After 2009, the distribution of FICO scores for conventional refinance mortgages jumps significantly, with more than 50 percent of conventional refinance mortgages having credit scores of above 740 — analogous to our super-prime category. Although there is some variation over time, only a small share — approximately 5 percent — of refinance mortgages go to borrowers with credit scores under 640 While few would advocate a return to the underwriting standards prevalent during the subprime boom, failing to address the consequences of the extremely tightened mortgage market will only exacerbate wealth inequalities, especially for black and Hispanic borrowers who were more likely to receive a higher-priced mortgage. The potential magnitude of refinancing on the wealth gap is large. Homeowners in our sample who refinanced between 2007 and 2009 saved an average of $1,290 in interest payments each year, whereas those who refinanced between 2010 and 2013 saved an average of $4,050. Over the course of 10 years, this could result in a $40,000 equity gap for those who were unable to refinance.

What to Do?

The Philadelphia paper’s empirical findings show clearly that QE in concert with ultra-low rates have not spurred the refinancing often cited by those refuting the inequality impact of unconventional monetary policy.  Neither the excess lending capacity theoretically sparked by large inflows of cash to banks following Fed asset purchases nor ultra-low rates create sufficient credit availability to support refis for the borrowers most in need of lower-cost homeownership who have demonstrable capacity to meet their mortgage commitments, especially when refis convert these commitments into lower-cost mortgages.

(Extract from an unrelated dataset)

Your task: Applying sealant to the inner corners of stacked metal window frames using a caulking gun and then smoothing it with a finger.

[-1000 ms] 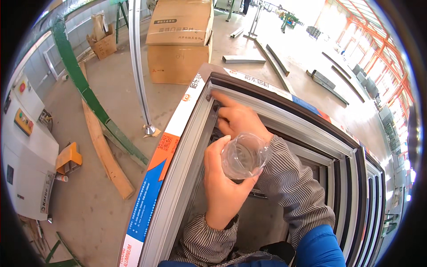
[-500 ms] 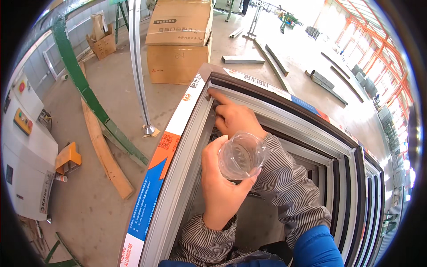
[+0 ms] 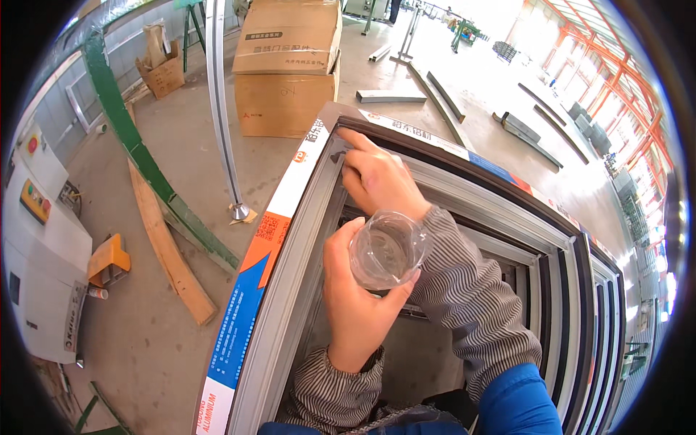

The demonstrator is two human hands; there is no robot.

However, post-crisis monetary policy alone is not the cause of heightened wealth inequality due to credit barriers that stymie sustainable homeownership.  The post-crisis regulatory framework – most notably the qualified-mortgage standards, put-back risk, and GSE pricing overlays that penalize subprime borrowers – exacerbate monetary-policy obstacles to credit availability in this critical arena.  As a result, new mortgage products, better-targeted consumer protections, and reduced dependence on the GSEs and FHA all are essential to realigning U.S. mortgage finance so that the long-hyped “American dream of home ownership” isn’t just a fantasy for those most in need of sustainable mortgage credit. 

Food for Thought  

Do post-crisis data simply show a return to prudent underwriting? If so, this may suggest that subprime borrowers are just too risky to refi or perhaps to obtain a mortgage at all.  If only higher-income Americans with pristine credit can get a mortgage and own a home, where do the rest of Americans find housing?  If the answer is in rental housing, economic inequality will only worsen as the best way for most Americans – and LMI households in particular – to build wealth is outside their reach.  How to employ prudent underwriting and encourage LMI homeownership without still larger government subsidies remains one of the largest unanswered questions almost a decade after the housing bubble burst.